What to do —
Return each entry exactly, omitting nothing.

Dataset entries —

***

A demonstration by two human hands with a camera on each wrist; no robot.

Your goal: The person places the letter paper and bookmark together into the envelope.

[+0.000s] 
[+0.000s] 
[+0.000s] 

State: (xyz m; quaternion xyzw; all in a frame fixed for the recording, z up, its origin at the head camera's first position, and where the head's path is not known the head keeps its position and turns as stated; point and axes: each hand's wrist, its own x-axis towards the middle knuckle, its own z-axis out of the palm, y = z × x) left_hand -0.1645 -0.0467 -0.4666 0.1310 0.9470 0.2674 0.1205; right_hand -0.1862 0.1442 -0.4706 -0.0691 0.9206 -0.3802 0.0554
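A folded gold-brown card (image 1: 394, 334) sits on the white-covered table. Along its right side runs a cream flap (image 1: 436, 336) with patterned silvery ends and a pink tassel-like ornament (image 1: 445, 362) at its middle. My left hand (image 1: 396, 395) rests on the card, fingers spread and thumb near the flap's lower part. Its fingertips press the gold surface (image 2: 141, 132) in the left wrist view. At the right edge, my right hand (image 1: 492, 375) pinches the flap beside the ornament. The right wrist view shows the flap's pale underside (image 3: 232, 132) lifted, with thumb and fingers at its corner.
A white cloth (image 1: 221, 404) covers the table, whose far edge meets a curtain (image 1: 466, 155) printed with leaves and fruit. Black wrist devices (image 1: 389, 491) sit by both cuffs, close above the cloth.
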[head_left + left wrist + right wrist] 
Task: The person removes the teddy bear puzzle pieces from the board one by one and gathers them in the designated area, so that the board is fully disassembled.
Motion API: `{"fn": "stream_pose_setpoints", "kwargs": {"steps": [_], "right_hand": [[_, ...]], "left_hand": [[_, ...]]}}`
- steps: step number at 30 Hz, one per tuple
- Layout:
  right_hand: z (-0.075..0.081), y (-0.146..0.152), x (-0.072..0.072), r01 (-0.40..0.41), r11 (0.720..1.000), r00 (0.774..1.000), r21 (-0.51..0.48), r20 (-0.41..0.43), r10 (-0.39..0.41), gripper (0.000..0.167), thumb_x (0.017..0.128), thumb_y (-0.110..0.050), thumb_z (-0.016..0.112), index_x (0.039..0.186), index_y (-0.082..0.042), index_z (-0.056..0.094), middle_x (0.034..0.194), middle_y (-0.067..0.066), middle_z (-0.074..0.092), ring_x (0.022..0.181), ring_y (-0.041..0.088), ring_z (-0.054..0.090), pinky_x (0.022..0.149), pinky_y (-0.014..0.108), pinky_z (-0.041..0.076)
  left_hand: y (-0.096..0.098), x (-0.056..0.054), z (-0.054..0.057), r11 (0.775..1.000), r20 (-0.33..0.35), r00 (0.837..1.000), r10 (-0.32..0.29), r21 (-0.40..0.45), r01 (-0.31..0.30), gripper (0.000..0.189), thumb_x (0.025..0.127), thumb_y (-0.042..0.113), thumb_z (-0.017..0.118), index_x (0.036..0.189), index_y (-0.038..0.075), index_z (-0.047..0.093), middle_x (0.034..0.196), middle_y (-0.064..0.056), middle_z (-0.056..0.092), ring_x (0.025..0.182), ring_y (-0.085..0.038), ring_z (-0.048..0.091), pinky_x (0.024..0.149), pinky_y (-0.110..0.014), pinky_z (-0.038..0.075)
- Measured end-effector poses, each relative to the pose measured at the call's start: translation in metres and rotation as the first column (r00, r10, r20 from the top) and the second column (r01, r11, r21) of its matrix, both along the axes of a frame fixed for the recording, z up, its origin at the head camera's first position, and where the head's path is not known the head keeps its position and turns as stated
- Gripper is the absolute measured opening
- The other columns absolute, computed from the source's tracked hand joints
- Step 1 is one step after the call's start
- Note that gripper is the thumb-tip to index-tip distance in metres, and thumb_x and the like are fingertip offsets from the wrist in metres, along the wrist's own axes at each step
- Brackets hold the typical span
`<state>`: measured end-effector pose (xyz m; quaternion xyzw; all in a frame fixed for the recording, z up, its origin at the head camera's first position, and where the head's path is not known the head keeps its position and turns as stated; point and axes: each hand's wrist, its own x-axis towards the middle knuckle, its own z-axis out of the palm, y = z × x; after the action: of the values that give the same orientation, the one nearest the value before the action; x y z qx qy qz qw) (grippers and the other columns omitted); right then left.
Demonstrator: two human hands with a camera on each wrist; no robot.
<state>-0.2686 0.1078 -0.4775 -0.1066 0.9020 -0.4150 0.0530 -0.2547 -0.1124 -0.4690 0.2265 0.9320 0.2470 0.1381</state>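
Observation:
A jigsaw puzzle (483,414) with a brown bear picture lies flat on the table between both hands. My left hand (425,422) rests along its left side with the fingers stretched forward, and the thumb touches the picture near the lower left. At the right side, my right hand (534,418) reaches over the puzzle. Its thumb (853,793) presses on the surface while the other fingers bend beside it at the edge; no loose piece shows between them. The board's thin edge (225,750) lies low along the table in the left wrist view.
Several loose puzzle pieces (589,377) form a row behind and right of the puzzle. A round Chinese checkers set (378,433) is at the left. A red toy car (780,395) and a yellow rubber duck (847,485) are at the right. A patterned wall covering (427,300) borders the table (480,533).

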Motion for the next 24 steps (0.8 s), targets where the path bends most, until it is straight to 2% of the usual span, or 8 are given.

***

Exercise solution —
A demonstration by two human hands with a camera on each wrist; no robot.

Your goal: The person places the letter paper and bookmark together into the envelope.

[+0.000s] 
[+0.000s] 
[+0.000s] 

State: (xyz m; quaternion xyzw; all in a frame fixed for the recording, z up, its origin at the head camera's first position, and where the head's path is not known the head keeps its position and turns as stated; point and axes: each hand's wrist, its own x-axis towards the middle knuckle, its own z-axis out of the palm, y = z × x) left_hand -0.1645 -0.0467 -0.4666 0.1310 0.9470 0.2674 0.1205; right_hand -0.1862 0.1442 -0.4706 -0.0691 0.9206 -0.3802 0.0554
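A folded gold-brown card (image 1: 394, 334) sits on the white-covered table. Along its right side runs a cream flap (image 1: 436, 336) with patterned silvery ends and a pink tassel-like ornament (image 1: 445, 362) at its middle. My left hand (image 1: 396, 395) rests on the card, fingers spread and thumb near the flap's lower part. Its fingertips press the gold surface (image 2: 141, 132) in the left wrist view. At the right edge, my right hand (image 1: 492, 375) pinches the flap beside the ornament. The right wrist view shows the flap's pale underside (image 3: 232, 132) lifted, with thumb and fingers at its corner.
A white cloth (image 1: 221, 404) covers the table, whose far edge meets a curtain (image 1: 466, 155) printed with leaves and fruit. Black wrist devices (image 1: 389, 491) sit by both cuffs, close above the cloth.
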[head_left + left wrist + right wrist] 
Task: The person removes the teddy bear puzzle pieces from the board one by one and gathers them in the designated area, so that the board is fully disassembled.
Motion API: `{"fn": "stream_pose_setpoints", "kwargs": {"steps": [_], "right_hand": [[_, ...]], "left_hand": [[_, ...]]}}`
- steps: step number at 30 Hz, one per tuple
- Layout:
  right_hand: z (-0.075..0.081), y (-0.146..0.152), x (-0.072..0.072), r01 (-0.40..0.41), r11 (0.720..1.000), r00 (0.774..1.000), r21 (-0.51..0.48), r20 (-0.41..0.43), r10 (-0.39..0.41), gripper (0.000..0.167), thumb_x (0.017..0.128), thumb_y (-0.110..0.050), thumb_z (-0.016..0.112), index_x (0.039..0.186), index_y (-0.082..0.042), index_z (-0.056..0.094), middle_x (0.034..0.194), middle_y (-0.067..0.066), middle_z (-0.074..0.092), ring_x (0.022..0.181), ring_y (-0.041..0.088), ring_z (-0.054..0.090), pinky_x (0.022..0.149), pinky_y (-0.014..0.108), pinky_z (-0.041..0.076)
  left_hand: y (-0.096..0.098), x (-0.056..0.054), z (-0.054..0.057), r11 (0.775..1.000), r20 (-0.33..0.35), r00 (0.837..1.000), r10 (-0.32..0.29), r21 (-0.40..0.45), r01 (-0.31..0.30), gripper (0.000..0.189), thumb_x (0.025..0.127), thumb_y (-0.042..0.113), thumb_z (-0.017..0.118), index_x (0.036..0.189), index_y (-0.038..0.075), index_z (-0.047..0.093), middle_x (0.034..0.196), middle_y (-0.064..0.056), middle_z (-0.056..0.092), ring_x (0.025..0.182), ring_y (-0.085..0.038), ring_z (-0.048..0.091), pinky_x (0.024..0.149), pinky_y (-0.110..0.014), pinky_z (-0.038..0.075)
- Measured end-effector poses, each relative to the pose measured at the call's start: translation in metres and rotation as the first column (r00, r10, r20 from the top) and the second column (r01, r11, r21) of its matrix, both along the axes of a frame fixed for the recording, z up, its origin at the head camera's first position, and where the head's path is not known the head keeps its position and turns as stated
- Gripper is the absolute measured opening
- The other columns absolute, computed from the source's tracked hand joints
- Step 1 is one step after the call's start
- Note that gripper is the thumb-tip to index-tip distance in metres, and thumb_x and the like are fingertip offsets from the wrist in metres, along the wrist's own axes at each step
- Brackets hold the typical span
`<state>`: measured end-effector pose (xyz m; quaternion xyzw; all in a frame fixed for the recording, z up, its origin at the head camera's first position, and where the head's path is not known the head keeps its position and turns as stated; point and axes: each hand's wrist, its own x-axis towards the middle knuckle, its own z-axis out of the palm, y = z × x; after the action: of the values that give the same orientation, the one nearest the value before the action; x y z qx qy qz qw) (grippers and the other columns omitted); right then left.
Demonstrator: two human hands with a camera on each wrist; no robot.
<state>-0.2686 0.1078 -0.4775 -0.1066 0.9020 -0.4150 0.0530 -0.2547 -0.1124 -0.4690 0.2265 0.9320 0.2470 0.1381</state>
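Observation:
A jigsaw puzzle (483,414) with a brown bear picture lies flat on the table between both hands. My left hand (425,422) rests along its left side with the fingers stretched forward, and the thumb touches the picture near the lower left. At the right side, my right hand (534,418) reaches over the puzzle. Its thumb (853,793) presses on the surface while the other fingers bend beside it at the edge; no loose piece shows between them. The board's thin edge (225,750) lies low along the table in the left wrist view.
Several loose puzzle pieces (589,377) form a row behind and right of the puzzle. A round Chinese checkers set (378,433) is at the left. A red toy car (780,395) and a yellow rubber duck (847,485) are at the right. A patterned wall covering (427,300) borders the table (480,533).
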
Motion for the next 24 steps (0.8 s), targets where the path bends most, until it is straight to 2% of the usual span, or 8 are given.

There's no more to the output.